The Mississippi Sheiks

Publié le par Oyster

Dès lors qu'on s'intéresse au blues ou au folk, le nom des Mississippi Sheiks revient souvent - et avec lui, le parfum des années 30, de ses campagnes ocres et de ses noirs microsillons. Le titre Sittin' on top of the world vous dit quelque chose ? C'est eux. World is goin' wrong, Blood in my eyes for you ? Eux encore. De Robert Johnson au Grateful Dead, de Howlin' Wolf à Bob Dylan, le groupe fondé par les frères Chatmon au carrefour du blues, de la country et du folk n'a cessé d'influencer, avec ses grattes aigres et son violon mélancolique - éminemment dansant parfois -, jusqu'à venir me chatouiller le coeur près de huit décennies après sa dissolution.

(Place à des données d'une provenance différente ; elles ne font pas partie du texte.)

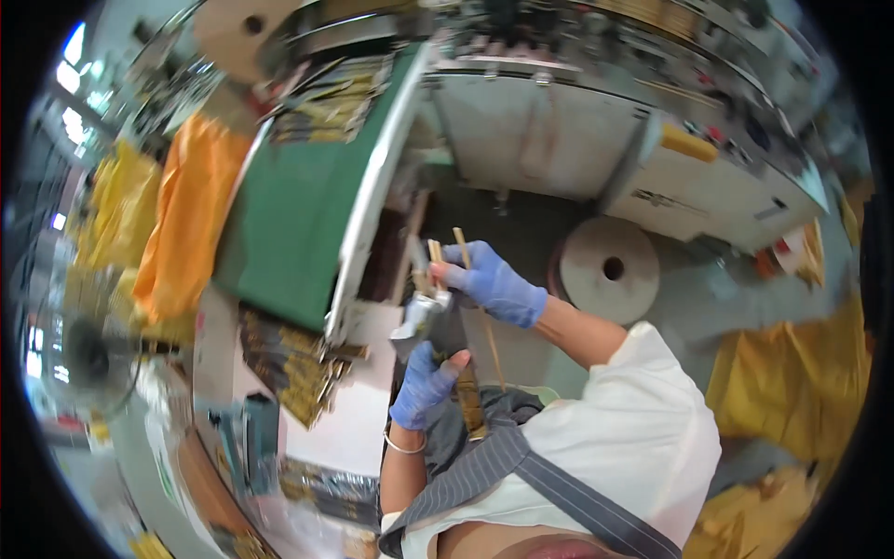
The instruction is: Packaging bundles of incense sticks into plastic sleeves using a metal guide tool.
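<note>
Both my hands wear blue gloves and meet in the middle of the view. My left hand (424, 380), with a metal bangle on the wrist, grips the lower end of a silvery packet (421, 317). My right hand (492, 281) comes in from the right and pinches thin wooden sticks (463, 244) at the packet's upper end. One long stick runs down past the packet toward my striped apron (503, 456). A dark-gold strip (470, 405) hangs just below my left hand.
A green conveyor belt (298, 214) with a white edge runs up the left, with dark-gold packets (298, 368) heaped below it. A grey machine (559, 140) stands ahead, beside a round cardboard disc (610, 268). Orange sacks (191, 214), yellow sacks (792, 391) and a fan (88, 354) surround me.
</note>
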Tool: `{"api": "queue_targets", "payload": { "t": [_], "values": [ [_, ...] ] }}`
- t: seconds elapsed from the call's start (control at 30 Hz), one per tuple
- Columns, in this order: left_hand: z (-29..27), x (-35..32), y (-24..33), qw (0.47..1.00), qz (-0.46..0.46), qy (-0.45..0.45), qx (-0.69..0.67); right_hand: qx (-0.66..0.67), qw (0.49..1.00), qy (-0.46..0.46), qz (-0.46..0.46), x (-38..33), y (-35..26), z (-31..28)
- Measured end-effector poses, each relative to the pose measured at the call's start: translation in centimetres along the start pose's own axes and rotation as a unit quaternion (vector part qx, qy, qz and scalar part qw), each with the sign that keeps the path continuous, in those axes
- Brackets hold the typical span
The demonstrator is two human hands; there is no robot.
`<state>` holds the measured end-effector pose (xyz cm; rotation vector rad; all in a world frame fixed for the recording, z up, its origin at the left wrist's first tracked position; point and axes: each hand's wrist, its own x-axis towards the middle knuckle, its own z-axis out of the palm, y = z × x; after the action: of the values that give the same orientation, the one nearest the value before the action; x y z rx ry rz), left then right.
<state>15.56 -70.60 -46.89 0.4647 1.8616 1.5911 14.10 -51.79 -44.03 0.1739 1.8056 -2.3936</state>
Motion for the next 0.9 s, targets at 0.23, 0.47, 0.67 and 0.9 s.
{"api": "queue_targets", "payload": {
  "t": [0.23,0.47,0.67,0.9],
  "values": [
    [3.2,2.4,-1.7,0.982,-0.111,-0.018,-0.152,-0.209,0.738,0.477,-0.43,1.1,-11.6,-18.9],
    [-2.2,-3.6,-7.4,0.937,-0.132,0.108,-0.305,-0.801,0.335,0.409,-0.281,4.1,-12.3,-42.0],
    [-5.0,-7.7,-8.5,0.906,-0.149,0.243,-0.312,-0.806,0.303,0.498,-0.104,1.7,-7.7,-45.0],
    [-1.9,-2.3,0.6,0.957,-0.18,0.043,-0.221,-0.256,0.885,-0.3,-0.245,2.8,1.9,-3.6]
  ]
}}
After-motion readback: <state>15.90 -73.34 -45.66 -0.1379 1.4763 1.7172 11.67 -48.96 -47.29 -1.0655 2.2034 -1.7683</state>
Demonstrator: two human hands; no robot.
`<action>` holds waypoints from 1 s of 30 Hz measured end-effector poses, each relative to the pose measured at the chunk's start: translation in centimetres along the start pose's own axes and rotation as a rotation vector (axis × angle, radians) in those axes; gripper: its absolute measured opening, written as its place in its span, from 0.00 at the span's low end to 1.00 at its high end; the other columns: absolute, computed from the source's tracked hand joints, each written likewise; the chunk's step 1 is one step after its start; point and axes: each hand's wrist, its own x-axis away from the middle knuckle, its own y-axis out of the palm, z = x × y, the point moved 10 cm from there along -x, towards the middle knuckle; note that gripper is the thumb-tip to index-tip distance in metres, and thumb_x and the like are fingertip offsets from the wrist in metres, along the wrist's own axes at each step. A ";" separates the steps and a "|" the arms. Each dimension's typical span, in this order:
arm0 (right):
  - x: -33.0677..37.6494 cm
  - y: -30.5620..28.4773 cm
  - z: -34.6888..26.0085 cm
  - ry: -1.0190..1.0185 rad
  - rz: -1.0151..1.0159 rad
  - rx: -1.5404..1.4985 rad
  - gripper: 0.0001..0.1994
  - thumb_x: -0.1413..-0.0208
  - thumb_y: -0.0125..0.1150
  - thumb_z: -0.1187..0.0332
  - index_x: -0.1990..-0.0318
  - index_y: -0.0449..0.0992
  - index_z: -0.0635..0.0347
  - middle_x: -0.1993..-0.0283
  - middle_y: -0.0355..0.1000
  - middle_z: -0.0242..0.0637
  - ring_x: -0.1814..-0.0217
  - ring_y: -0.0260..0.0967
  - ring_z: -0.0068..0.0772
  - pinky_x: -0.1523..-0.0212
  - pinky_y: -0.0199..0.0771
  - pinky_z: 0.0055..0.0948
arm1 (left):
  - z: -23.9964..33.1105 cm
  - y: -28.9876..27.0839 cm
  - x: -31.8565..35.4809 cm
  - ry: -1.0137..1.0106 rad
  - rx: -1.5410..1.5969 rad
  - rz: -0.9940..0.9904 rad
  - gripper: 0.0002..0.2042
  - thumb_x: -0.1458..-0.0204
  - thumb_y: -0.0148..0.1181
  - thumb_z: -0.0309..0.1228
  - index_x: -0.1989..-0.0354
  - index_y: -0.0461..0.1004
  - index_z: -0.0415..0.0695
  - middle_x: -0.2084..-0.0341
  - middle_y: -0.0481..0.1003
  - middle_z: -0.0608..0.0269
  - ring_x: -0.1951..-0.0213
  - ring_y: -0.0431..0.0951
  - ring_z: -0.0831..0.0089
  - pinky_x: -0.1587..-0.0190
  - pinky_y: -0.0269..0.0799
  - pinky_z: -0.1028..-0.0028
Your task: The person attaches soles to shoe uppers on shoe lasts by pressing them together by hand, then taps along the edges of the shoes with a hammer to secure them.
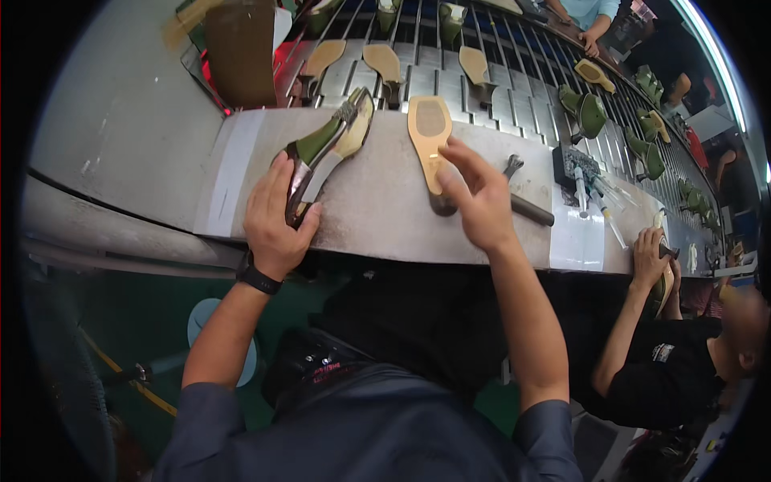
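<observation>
Pale grey metal panelling (112, 120) fills the far left, then an upright brown rectangular board (239, 60) with red light glowing beside it. Below, past the bench edge, a pale blue rounded object (202, 321) is partly hidden by the left forearm. The left hand (277, 210), with a black wristband (259, 275), is curled around the lower end of an olive-green heeled shoe (321, 145) with metallic dark trim and a pale lining, resting slantwise on a pale grey worktop (361, 233). Apart from it, to the right, lies a tan, paddle-shaped sole (430, 120) with a brownish patch. The right hand (482, 197), slightly blurred, has thumb and fingers spread over its narrow part, covering some of it; whether they grip it, I cannot tell. Crowding that hand's right side are a metal tool head (514, 166) and a dark rounded handle (532, 210). Further right, a dark block (564, 167) stands against slender clear tubes (601, 197), near a white strip (577, 245). Behind everything, a metal-barred rack (514, 108) runs across, carrying more tan soles (474, 66) and green shoes (590, 118). At far right, a black-shirted co-worker (662, 373) holds another shoe (662, 281) in both hands; top right, someone's pale blue sleeve (606, 8) shows.
</observation>
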 end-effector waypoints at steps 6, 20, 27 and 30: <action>-1.7 3.8 2.7 0.222 -0.114 -0.381 0.23 0.25 0.54 0.57 0.72 0.76 0.63 0.80 0.72 0.35 0.81 0.66 0.21 0.77 0.65 0.23 | -1.4 -0.2 -0.3 0.021 0.007 -0.005 0.37 0.54 0.72 0.27 0.31 0.69 0.35 0.34 0.73 0.41 0.40 0.76 0.43 0.37 0.71 0.52; -0.7 1.9 1.7 0.322 0.134 -0.162 0.26 0.31 0.65 0.62 0.83 0.66 0.59 0.83 0.61 0.21 0.80 0.52 0.13 0.80 0.50 0.25 | -6.9 4.0 -9.9 -0.304 0.412 -0.286 0.36 0.44 0.71 0.51 0.37 0.73 0.34 0.50 0.81 0.39 0.47 0.82 0.49 0.41 0.75 0.59; 3.0 -1.2 3.3 0.121 0.368 -0.164 0.11 0.37 0.70 0.68 0.62 0.75 0.67 0.66 0.76 0.33 0.66 0.72 0.20 0.63 0.74 0.23 | 0.3 8.5 -11.0 -0.136 -0.058 -0.719 0.41 0.53 0.74 0.46 0.31 0.68 0.39 0.50 0.80 0.38 0.48 0.80 0.40 0.45 0.75 0.51; 4.6 -0.4 -1.3 -0.166 0.279 0.392 0.23 0.46 0.72 0.72 0.43 0.74 0.71 0.39 0.71 0.63 0.37 0.73 0.60 0.37 0.74 0.48 | -0.2 7.7 -10.8 -0.135 -0.098 -0.701 0.40 0.52 0.73 0.46 0.32 0.69 0.39 0.51 0.80 0.38 0.48 0.80 0.40 0.45 0.76 0.52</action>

J'aime les Mississippi Sheiks depuis un caniculaire été où, mettant le disque en marche pour accompagner ma sieste, j'en perdis tout simplement le sommeil. Je m'attendais, allez savoir pourquoi, à de lentes mélopées bercées de douces cordes et me retrouvais précipité en pleine fête de village, au bord d'une route flanquée de baraquements de guingois, ou au beau milieu d'un cabaret miteux avec alcools frelatés à volonté. Leur violon virevoltant, presque primitif me colla une furieuse envie de saisir le premier bout de bois venu pour en jouer comme si ma vie en dépendait. Ledit violon me fit d'ailleurs regretter d'avoir cessé la pratique de cet instrument des années auparavant. Nul doute que, si j'avais tenu les Mississippi Sheiks entre les mains du haut de mes treize ans, je n'aurais pas renoncé à mon archet aussi facilement.

Entre ambiance de valse rurale et complaintes fiévreuses dans la plus pure tradition du blues, nos joyeux drilles rappellent s’il en était besoin qu’au fondement de cette musique dite populaire, il n’est pas un genre mais plusieurs : comme si le folk, le blues, la country n’existaient pas en tant que styles autonomes. D’ailleurs, le rock qui en découlera n’existe pour ainsi dire pas. Et, pour enfoncer le clou, je rajouterai que ce sont les Mississippi Sheiks qui enregistrèrent la première version du standard Corrine Corrina, qu'ils jouèrent également sous le titre de Sweet Alberta... Un groupe fondamental donc, plein de poésie, d'allégresse et de tristesse, pour s'asseoir sur le toit du monde et verser une larme de nostalgie sur nos instruments délaissés.